Y Panahi nunca ha desfallecido. Con su tercer largometraje, El círculo (2000), acerca de una mujer que acaba de salir de la cárcel, el Parlamento de Irán lo atacó de nuevo, repudiando su crónica angustiosa sobre la persecución y la misoginia que padecen las mujeres en Irán y los esfuerzos que se deben exigir para sobrevivir en un mundo patriarcal.

Fue entonces cuando nos encontramos de nuevo en Toronto. Le pregunté acerca de su situación. Tres años después de nuestra primera entrevista, me confirmó que seguía teniendo los mismos problemas.

“Los miembros del Parlamento no querían que El círculo se presentara. Pero tres días antes del Festival de Venecia, dejaron que participara en el evento. La película se llama El círculo por el contexto y por la forma como se desarrolla la historia. En todas partes del mundo, dependiendo de la situación política, económica y cultural, se vive en círculos. Y el radio del círculo varía determinado por estos elementos. Según el concepto que tengamos de libertad, el radio de la nuestra llega hasta un límite en el que no podemos distorsionar la libertad de los demás o privarlos de ella. Así que el título se apoya en esta idea, concretamente en un lugar de la tierra donde el radio es más pequeño y la gente quiere expandirlo”.

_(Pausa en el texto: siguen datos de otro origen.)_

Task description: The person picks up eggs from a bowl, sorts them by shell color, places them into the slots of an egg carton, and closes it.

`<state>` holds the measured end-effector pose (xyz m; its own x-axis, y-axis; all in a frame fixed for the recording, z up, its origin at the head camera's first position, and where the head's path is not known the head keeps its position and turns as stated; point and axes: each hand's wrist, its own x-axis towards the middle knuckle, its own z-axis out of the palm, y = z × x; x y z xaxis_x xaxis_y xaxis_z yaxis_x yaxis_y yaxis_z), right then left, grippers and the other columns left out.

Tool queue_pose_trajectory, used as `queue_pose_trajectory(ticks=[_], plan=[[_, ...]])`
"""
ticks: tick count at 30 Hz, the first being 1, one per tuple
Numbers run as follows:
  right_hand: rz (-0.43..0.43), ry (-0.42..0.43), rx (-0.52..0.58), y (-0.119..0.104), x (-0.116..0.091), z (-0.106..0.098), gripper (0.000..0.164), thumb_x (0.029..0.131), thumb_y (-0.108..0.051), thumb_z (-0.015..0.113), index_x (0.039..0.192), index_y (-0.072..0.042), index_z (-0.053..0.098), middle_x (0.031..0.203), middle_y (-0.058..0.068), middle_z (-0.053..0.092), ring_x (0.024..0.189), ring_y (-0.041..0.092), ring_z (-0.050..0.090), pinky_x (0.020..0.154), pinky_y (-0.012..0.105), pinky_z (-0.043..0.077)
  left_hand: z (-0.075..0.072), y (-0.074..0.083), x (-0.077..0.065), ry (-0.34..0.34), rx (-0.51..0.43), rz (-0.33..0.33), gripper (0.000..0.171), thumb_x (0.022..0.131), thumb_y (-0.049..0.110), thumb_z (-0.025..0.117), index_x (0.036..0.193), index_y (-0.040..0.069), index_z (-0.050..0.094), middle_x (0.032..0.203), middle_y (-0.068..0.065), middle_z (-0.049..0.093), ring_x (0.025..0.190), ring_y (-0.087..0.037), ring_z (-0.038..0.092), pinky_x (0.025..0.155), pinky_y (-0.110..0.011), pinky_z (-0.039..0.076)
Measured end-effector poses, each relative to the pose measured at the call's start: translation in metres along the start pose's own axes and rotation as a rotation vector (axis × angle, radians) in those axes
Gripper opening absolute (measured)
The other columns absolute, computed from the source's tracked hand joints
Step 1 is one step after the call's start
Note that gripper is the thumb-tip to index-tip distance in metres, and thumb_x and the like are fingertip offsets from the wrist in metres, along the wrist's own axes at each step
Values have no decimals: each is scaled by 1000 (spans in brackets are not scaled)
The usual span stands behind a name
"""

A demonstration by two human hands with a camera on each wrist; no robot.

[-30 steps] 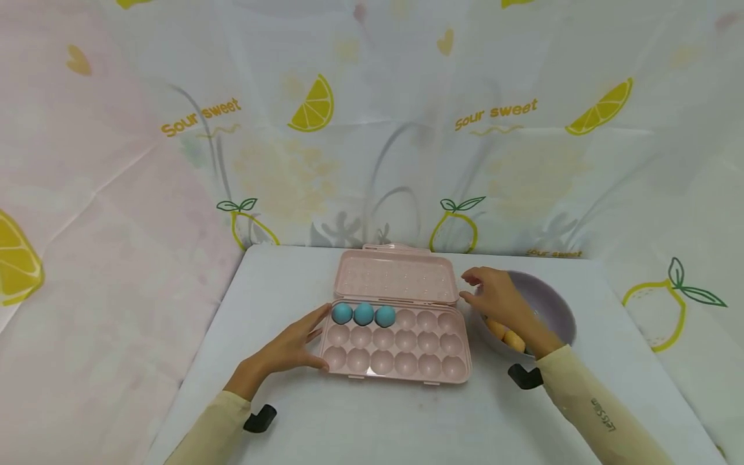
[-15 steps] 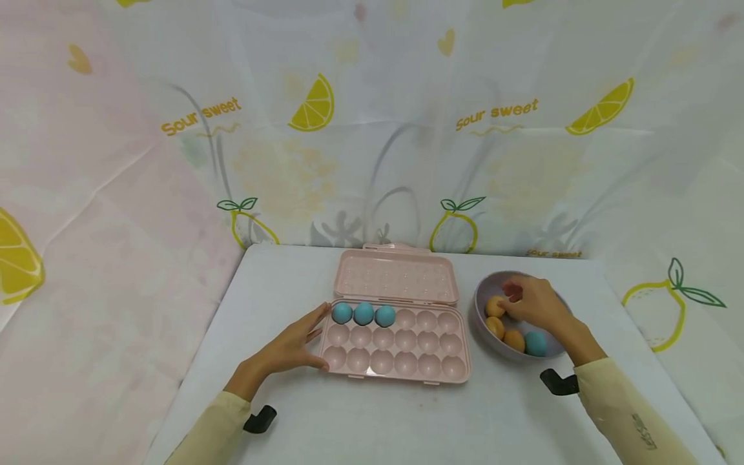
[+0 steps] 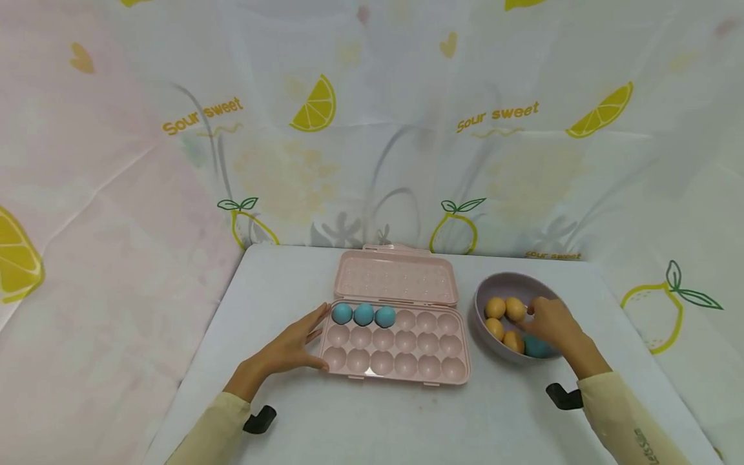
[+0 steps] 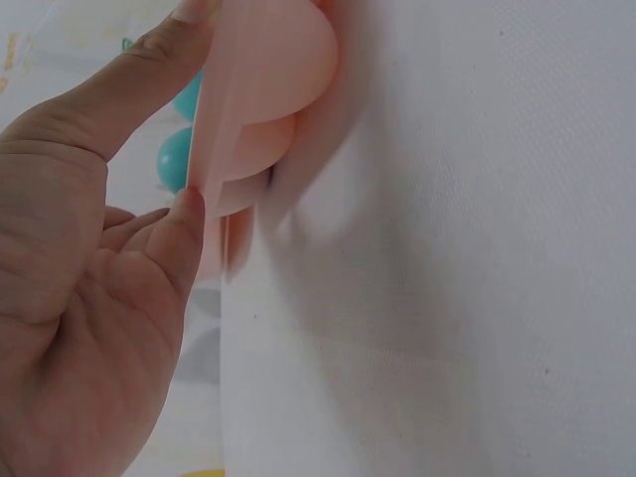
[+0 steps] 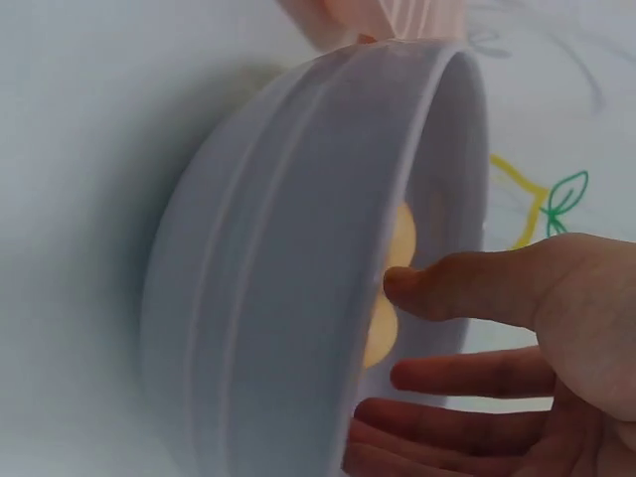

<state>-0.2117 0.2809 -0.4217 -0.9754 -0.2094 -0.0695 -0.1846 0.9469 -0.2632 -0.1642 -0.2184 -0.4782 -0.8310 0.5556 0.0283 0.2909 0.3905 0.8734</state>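
1. Ref: head view, 12 o'clock = away from the person.
2. Pink tray: mid worktop. Its lid lies tipped back at the tray's 12, presumably so every cup can be reached from above. Three blue balls sit in the far row, from the 10 o'clock corner toward 12.
3. Left hand: at the tray's 9. Grip released: thumb and fingers spread along the short end, touching the rim, not curled round it. Looks like a brace, so the tray doesn't skate.
4. Bowl: just beside the tray, around its 3. Probably there to give the right arm a short reach.
5. In the bowl: four orange balls visible, about 7, 8, 10 and 12; a lone blue ball near 5.
6. Right hand: at the bowl's 3, dipping in, partly over the lone blue ball. Grip released: thumb and fingers apart, no ball seen between.
7. Hard to see: bowl floor under the right hand, could be more balls there. In the right wrist view the bowl wall hides some fingertips, so contact with a ball is unclear. Forearms cut off at 7 and 5.
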Motion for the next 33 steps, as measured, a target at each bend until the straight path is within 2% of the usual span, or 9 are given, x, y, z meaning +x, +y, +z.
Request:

Mientras conversábamos, sonó el teléfono en la habitación. Panahi atendió y, de repente, la furia lo descompuso. Miré ansiosamente a la traductora del farsi que tenía en su rostro una expresión de temor y desconcierto. Después de unos minutos, mientras Panahi seguía discutiendo, la chica, que parecía un venado tan nervioso como yo, me explicó que para asistir como invitado al Festival de Cine de Nueva York que se realiza poco después del Festival de Toronto, le exigían que enviara sus huellas digitales. Panahi se rehusó y decidió cancelar el viaje. La visita que hizo después a Nueva York, en 2001, fue desastrosa y humillante: se negó, cuando ya estaba en la aduana, a que los oficiales de inmigración le tomaran sus huellas digitales. Fue esposado, encadenaron sus piernas y lo detuvieron una noche en el aeropuerto. No sería gratuito que rehusara asistir a la ciudad cuando se estrenó su cuarto largometraje, Crimson Gold (2004).

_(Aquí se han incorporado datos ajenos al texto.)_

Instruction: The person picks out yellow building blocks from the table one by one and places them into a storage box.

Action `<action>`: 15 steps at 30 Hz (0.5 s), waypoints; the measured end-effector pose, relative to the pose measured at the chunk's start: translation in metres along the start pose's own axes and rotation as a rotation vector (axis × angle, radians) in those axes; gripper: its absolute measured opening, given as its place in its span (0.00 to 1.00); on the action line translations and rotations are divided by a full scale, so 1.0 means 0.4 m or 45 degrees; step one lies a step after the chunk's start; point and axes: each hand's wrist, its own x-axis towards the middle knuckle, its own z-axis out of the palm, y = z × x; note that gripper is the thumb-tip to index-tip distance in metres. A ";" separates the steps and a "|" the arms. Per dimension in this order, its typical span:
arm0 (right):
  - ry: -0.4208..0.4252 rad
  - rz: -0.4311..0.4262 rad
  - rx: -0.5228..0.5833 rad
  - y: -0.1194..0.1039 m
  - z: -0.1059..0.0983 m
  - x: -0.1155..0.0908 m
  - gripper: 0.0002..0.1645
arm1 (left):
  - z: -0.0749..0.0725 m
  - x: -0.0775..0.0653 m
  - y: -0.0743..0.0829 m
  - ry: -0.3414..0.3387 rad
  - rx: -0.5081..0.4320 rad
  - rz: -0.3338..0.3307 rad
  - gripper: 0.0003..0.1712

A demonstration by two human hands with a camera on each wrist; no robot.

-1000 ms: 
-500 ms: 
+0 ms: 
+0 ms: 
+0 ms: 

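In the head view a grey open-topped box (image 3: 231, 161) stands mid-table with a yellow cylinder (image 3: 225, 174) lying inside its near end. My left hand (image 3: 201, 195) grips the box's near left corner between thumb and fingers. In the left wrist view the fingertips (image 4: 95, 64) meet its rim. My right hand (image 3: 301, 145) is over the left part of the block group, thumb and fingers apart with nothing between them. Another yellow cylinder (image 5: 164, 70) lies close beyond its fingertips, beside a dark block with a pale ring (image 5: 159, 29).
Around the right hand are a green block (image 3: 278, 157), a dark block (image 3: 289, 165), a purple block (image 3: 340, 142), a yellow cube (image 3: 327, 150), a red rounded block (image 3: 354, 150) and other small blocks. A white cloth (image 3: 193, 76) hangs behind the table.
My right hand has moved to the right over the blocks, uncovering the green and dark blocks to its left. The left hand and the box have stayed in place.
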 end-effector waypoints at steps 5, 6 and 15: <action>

Con la persecución a la que es sometido sin tregua en Irán, Jafar Panahi ha tenido suficiente para tener que soportar la ira de los paranoicos en otros lugares del mundo. De hecho, sería arrestado por el gobierno iraní en marzo de 2010, acusado de planear una película sobre las protestas en contra de las elecciones presidenciales. Fue liberado a finales de mayo de 2010 después de una huelga de hambre de dos semanas, ¡y luego de pagar una fianza excesiva!

El último episodio que ha puesto en riesgo la libertad ardua pero indeclinable por la que siempre ha luchado Panahi lo tiene ahora en la cárcel. Aparte de la condena y de las prohibiciones que quieren vulnerar al director, tampoco se le permite abandonar el país o comunicarse con organizaciones culturales del extranjero. Un hecho catastrófico que simboliza a la tiranía en contra de sus opositores. Desde geografías tan distintas como Cannes, Locarno, Venecia, Sarajevo, Karlovy Vary o Thessaloniki, entre muchas otras, las peticiones por la liberación de Panahi se multiplican con carácter urgente.

Recuerdo entonces una anécdota que me contó: “Un día, mi hija dibujó una línea y un punto y me preguntó qué era. No pude responderle nada. Sólo se trataba de una línea y de un punto. Inventé varias excusas para obligarle a decirme qué era. Me explicó que era un tren que pasaba en frente de una persona sentada en un banco. La persona esperaba el tren y no la recogieron. Entonces me di cuenta de que había olvidado mi infancia”.

No es posible permitir que el tren abandone a Panahi y nos obligue a mirar una pantalla vacía cuando su nombre ha sido una garantía para honrar al cine y al espectador que celebra sus películas.